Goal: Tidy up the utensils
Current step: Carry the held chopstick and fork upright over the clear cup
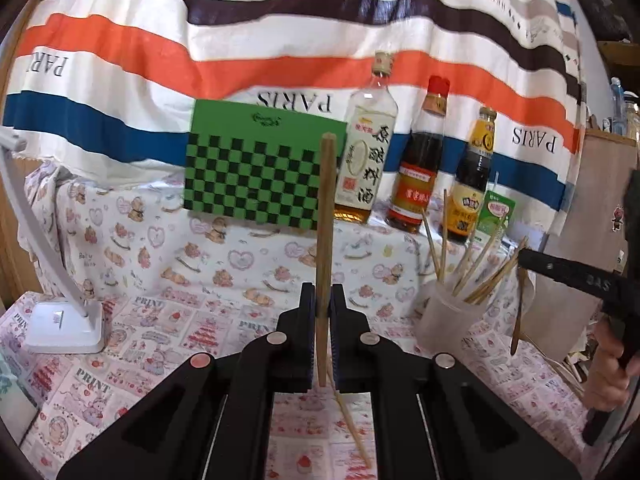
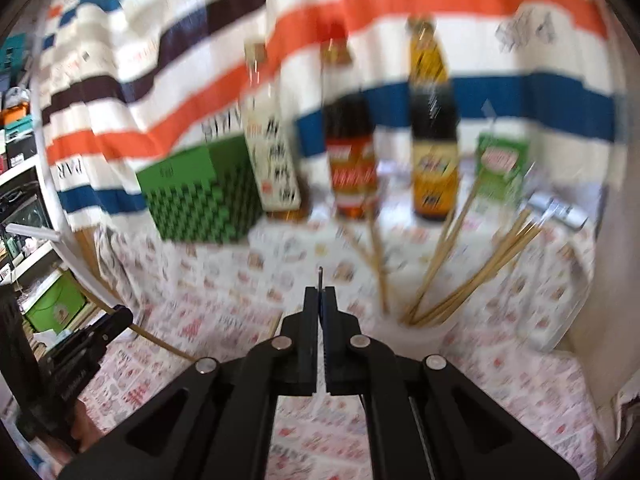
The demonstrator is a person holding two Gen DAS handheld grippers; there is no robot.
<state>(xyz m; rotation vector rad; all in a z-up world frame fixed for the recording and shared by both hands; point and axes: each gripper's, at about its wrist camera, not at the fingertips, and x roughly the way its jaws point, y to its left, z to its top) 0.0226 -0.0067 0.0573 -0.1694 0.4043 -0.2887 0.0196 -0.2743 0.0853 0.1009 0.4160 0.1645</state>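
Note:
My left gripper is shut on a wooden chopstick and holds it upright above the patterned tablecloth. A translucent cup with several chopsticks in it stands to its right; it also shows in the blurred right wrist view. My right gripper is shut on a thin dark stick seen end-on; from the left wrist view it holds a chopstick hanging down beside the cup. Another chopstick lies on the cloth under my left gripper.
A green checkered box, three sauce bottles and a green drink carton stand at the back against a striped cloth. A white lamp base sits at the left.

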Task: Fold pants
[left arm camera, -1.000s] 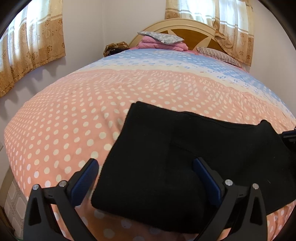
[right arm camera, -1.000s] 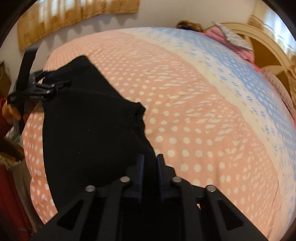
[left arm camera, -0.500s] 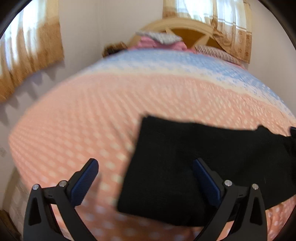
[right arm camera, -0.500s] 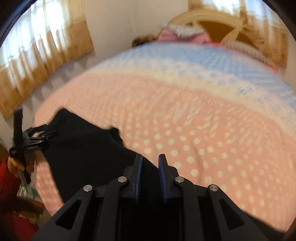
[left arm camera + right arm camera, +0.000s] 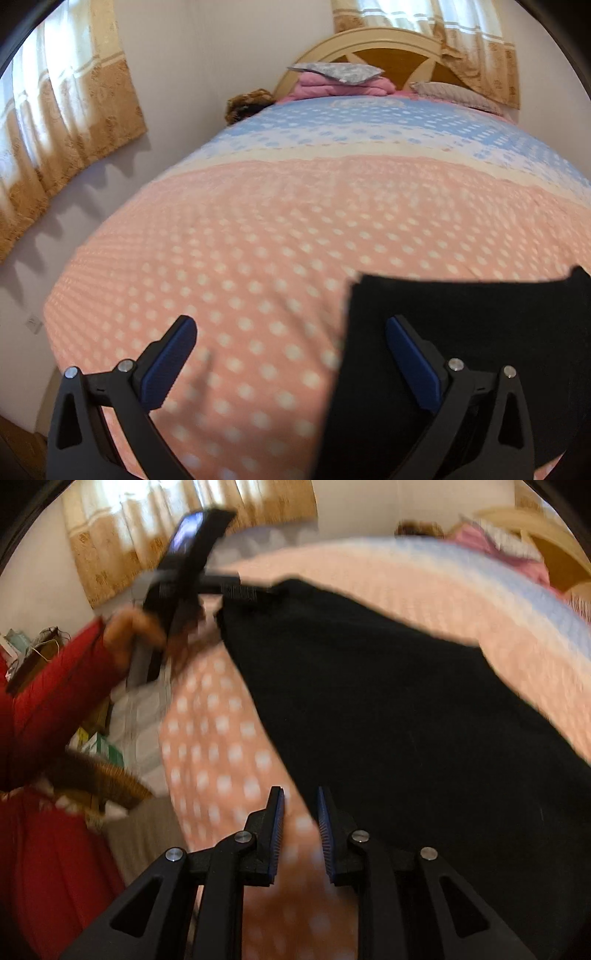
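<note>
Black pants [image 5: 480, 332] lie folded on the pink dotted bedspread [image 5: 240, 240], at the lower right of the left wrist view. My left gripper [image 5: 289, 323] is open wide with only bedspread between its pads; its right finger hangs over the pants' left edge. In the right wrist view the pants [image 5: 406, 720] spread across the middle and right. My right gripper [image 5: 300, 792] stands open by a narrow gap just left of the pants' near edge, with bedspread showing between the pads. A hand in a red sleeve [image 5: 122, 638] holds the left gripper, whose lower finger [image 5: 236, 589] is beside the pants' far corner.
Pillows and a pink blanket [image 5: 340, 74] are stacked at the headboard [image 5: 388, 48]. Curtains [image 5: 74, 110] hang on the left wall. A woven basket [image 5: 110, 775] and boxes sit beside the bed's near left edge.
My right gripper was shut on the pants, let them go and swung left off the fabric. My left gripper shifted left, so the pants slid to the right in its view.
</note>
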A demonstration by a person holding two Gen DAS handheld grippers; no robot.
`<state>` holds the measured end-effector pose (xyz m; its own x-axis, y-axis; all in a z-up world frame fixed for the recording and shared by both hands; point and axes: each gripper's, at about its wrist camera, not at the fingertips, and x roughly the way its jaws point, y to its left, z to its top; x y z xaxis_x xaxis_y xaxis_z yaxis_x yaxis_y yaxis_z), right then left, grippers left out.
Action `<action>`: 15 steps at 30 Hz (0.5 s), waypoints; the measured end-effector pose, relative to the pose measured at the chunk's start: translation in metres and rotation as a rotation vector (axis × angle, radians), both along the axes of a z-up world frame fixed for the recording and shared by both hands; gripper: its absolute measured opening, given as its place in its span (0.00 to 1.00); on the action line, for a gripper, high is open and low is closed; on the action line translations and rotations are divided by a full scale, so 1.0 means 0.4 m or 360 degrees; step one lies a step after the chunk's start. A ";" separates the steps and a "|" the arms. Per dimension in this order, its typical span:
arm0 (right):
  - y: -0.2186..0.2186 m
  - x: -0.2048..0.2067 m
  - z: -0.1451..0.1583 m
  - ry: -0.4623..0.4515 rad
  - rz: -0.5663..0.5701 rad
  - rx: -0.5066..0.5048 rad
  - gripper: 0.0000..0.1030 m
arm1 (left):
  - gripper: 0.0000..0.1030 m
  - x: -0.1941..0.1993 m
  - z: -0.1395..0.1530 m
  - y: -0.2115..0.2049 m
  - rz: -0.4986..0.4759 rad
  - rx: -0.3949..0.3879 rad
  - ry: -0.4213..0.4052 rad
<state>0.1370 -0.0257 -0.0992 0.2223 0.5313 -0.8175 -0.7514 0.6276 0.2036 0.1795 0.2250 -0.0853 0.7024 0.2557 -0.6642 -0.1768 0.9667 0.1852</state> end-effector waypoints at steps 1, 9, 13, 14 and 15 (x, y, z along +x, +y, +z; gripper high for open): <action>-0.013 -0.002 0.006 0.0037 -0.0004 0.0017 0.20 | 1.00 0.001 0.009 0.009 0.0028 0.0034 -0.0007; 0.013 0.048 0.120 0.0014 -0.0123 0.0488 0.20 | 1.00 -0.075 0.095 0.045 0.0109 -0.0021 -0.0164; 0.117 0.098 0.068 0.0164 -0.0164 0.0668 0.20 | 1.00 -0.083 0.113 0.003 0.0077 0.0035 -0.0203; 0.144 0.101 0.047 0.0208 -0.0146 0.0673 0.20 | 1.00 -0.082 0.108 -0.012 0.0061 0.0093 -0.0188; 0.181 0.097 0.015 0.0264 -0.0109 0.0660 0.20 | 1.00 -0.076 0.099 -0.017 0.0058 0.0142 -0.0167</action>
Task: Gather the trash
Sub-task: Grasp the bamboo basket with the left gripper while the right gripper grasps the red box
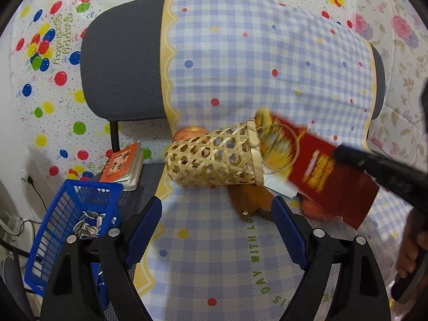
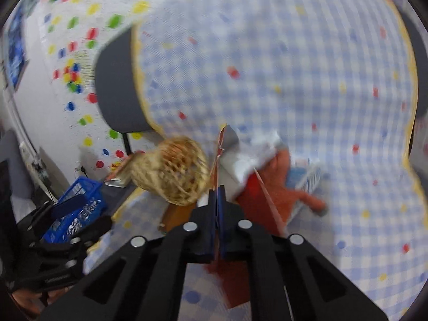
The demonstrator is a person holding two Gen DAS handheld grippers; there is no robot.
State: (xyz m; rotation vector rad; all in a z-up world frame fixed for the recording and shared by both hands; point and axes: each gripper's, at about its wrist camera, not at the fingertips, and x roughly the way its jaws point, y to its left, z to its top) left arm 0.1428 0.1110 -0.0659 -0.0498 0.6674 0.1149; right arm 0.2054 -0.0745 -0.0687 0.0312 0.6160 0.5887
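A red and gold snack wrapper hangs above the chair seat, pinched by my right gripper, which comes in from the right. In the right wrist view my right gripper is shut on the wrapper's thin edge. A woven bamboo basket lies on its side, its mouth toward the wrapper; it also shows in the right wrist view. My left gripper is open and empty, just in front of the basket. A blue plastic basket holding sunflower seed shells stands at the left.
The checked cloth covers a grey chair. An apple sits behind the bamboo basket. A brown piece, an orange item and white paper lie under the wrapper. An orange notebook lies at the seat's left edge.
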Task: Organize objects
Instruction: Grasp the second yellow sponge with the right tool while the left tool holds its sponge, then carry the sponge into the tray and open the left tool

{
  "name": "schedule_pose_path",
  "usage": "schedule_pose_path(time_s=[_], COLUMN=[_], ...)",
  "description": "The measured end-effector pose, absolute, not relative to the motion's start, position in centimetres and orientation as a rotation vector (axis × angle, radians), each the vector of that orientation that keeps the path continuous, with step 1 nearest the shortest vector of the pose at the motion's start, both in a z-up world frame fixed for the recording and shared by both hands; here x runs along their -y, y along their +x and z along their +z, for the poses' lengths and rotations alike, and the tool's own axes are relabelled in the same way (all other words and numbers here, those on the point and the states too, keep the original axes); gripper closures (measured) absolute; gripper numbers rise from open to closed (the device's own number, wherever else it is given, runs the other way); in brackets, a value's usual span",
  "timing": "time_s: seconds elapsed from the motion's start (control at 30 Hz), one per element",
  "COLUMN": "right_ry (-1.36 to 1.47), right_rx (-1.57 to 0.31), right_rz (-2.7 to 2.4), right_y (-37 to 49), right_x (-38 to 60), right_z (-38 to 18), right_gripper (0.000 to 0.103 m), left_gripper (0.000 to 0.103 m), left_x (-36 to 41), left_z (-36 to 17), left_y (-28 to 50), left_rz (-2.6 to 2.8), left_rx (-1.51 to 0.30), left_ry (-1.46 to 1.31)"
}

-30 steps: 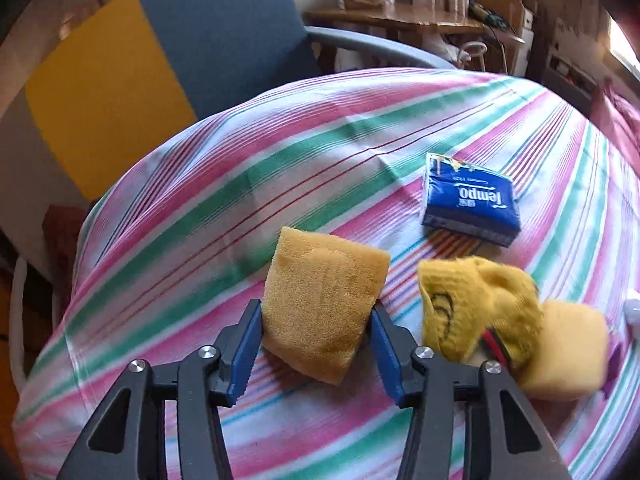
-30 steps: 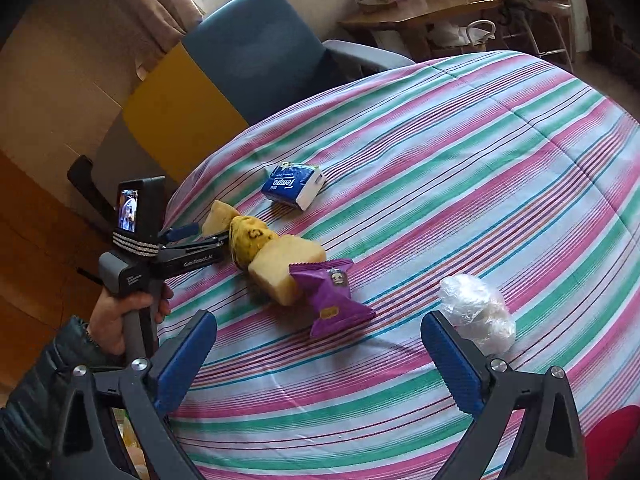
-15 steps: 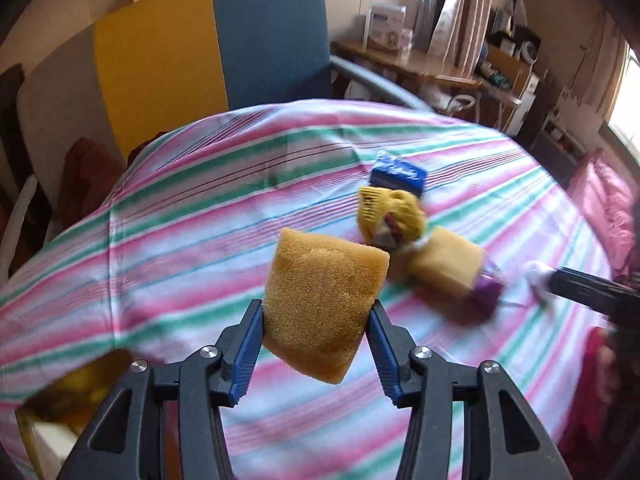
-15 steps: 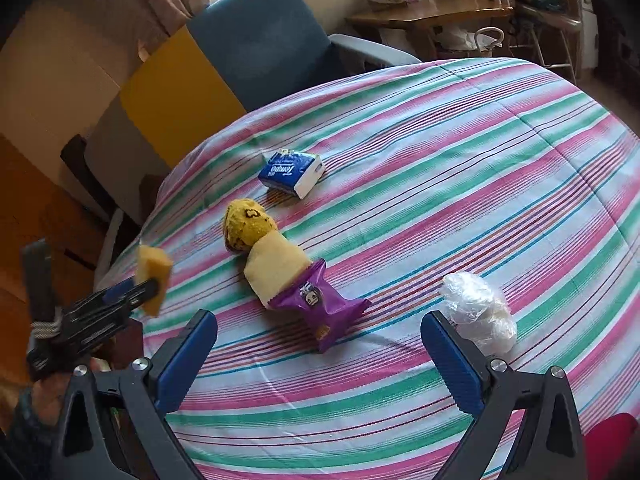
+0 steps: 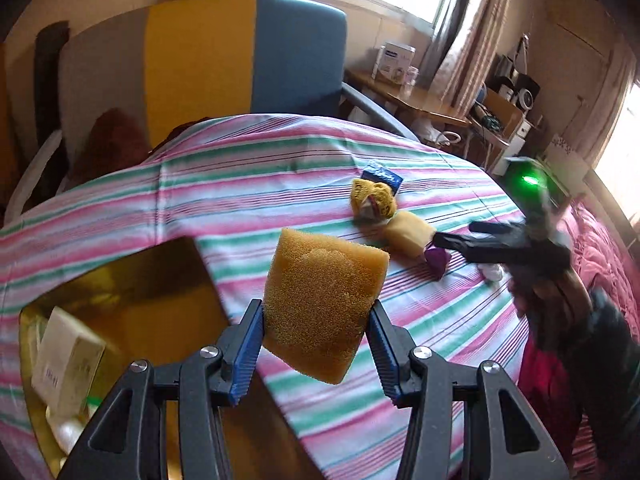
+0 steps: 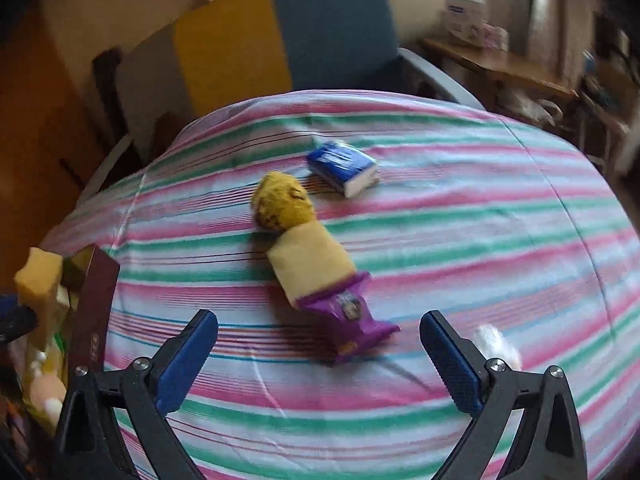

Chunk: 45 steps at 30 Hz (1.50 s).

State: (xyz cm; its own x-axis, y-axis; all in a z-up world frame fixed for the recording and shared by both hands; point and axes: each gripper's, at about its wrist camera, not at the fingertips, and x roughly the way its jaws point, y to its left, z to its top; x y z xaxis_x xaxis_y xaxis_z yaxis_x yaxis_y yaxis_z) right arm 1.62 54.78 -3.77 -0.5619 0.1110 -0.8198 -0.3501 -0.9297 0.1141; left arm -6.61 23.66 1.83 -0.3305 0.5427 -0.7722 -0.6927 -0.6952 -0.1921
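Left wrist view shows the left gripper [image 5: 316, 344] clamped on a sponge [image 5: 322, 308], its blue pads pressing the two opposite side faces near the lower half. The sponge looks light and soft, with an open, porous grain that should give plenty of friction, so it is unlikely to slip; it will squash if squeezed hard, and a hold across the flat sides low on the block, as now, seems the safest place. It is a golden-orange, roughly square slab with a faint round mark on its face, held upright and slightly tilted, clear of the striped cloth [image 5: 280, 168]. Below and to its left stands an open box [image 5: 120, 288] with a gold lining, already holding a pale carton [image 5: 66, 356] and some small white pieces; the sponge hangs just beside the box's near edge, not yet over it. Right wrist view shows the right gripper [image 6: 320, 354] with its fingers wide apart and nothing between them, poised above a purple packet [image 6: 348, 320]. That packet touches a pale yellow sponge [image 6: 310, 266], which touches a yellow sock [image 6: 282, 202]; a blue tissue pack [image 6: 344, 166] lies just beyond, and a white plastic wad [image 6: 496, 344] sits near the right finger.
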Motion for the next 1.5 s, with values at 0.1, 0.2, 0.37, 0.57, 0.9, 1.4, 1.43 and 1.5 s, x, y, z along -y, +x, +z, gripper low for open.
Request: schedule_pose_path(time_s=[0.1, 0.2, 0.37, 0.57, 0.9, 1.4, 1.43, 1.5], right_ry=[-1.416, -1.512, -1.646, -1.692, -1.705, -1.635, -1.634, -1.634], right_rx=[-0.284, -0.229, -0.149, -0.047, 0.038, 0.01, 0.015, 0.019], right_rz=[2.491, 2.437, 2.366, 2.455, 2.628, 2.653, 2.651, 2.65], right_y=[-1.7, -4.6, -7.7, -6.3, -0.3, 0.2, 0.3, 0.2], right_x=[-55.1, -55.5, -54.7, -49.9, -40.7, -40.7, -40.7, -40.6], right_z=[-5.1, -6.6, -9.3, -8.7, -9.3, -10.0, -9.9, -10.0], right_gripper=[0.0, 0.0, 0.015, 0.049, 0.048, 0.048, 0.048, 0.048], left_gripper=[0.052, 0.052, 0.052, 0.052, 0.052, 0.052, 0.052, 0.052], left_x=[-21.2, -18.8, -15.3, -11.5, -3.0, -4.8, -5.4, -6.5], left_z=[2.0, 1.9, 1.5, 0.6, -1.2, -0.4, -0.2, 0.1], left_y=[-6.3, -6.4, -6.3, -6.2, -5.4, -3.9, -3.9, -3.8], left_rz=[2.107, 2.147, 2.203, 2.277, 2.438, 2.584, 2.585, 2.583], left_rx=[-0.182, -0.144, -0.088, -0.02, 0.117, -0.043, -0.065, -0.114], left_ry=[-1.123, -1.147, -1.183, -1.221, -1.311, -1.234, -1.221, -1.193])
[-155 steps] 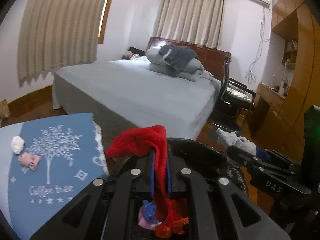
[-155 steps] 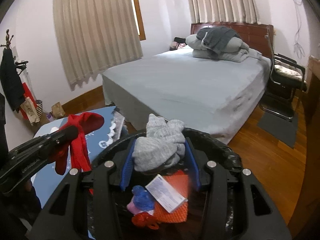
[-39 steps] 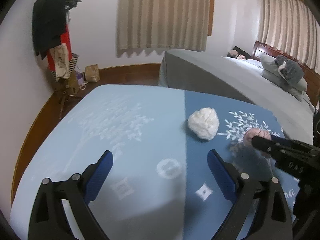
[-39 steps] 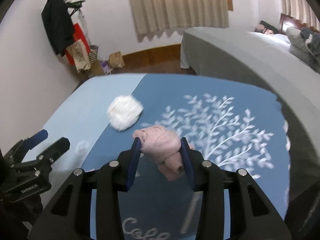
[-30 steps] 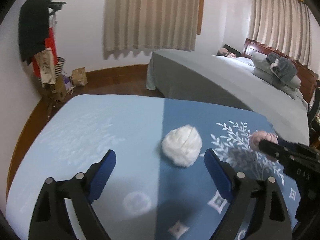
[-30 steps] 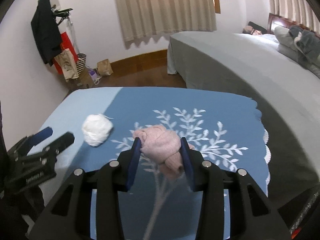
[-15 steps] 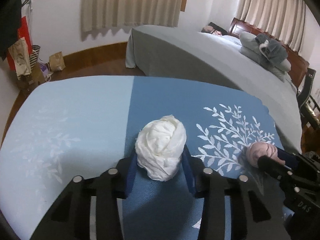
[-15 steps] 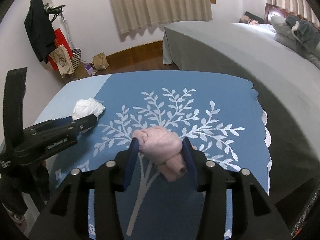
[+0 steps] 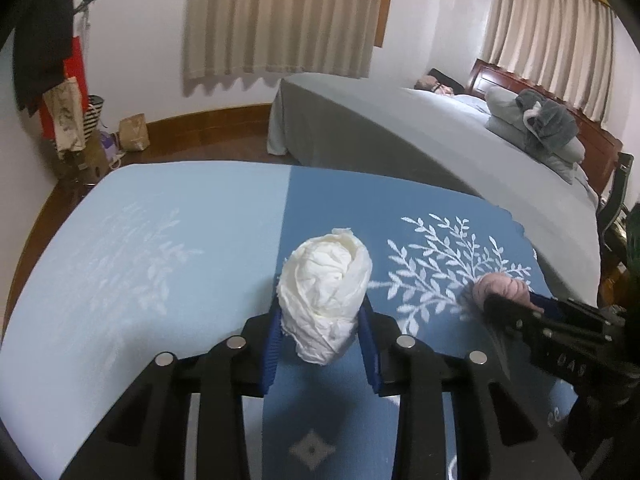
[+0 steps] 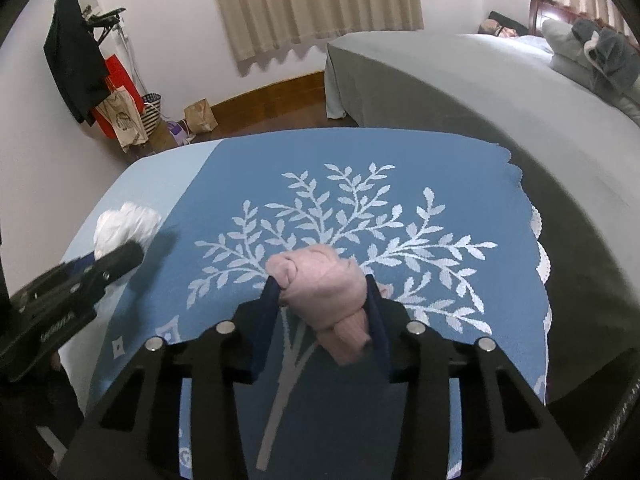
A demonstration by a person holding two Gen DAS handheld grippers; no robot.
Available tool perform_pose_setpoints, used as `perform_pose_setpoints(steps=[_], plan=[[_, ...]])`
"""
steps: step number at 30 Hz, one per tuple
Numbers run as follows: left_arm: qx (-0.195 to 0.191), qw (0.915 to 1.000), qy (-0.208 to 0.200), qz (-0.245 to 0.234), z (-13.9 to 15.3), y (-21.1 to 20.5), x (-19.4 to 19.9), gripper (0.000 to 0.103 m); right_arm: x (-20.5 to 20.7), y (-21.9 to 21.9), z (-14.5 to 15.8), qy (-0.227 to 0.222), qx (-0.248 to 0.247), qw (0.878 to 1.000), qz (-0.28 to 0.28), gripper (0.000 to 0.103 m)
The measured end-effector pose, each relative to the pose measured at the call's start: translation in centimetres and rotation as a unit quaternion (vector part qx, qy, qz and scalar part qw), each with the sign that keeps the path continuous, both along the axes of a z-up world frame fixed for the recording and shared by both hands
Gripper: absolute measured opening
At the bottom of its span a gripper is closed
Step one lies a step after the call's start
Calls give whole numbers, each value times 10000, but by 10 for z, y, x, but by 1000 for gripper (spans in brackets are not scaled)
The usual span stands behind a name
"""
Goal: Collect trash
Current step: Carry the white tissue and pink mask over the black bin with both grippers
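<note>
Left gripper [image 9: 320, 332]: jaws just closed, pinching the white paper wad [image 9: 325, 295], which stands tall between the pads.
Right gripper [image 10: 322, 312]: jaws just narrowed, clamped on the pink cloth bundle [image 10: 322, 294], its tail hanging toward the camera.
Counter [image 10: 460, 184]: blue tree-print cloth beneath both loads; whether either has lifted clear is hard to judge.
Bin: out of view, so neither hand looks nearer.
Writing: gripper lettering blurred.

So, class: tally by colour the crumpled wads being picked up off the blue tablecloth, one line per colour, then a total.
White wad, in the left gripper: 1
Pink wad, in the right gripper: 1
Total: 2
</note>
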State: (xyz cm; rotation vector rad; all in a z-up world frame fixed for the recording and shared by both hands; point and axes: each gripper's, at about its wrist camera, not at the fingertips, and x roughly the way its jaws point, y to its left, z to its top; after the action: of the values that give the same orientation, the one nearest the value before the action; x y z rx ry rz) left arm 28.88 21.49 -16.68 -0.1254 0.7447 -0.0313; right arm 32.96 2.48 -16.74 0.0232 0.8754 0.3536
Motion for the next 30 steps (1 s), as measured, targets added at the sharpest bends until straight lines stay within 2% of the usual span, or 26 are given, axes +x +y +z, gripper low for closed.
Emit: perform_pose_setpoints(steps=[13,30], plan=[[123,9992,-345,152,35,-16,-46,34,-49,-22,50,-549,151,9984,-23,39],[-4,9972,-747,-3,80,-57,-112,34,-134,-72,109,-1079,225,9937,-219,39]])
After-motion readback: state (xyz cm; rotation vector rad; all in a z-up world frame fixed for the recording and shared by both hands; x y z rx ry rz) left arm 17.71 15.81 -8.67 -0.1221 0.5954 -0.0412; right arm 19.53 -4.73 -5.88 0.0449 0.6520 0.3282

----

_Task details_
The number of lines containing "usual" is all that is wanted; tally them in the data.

_Exercise response_
3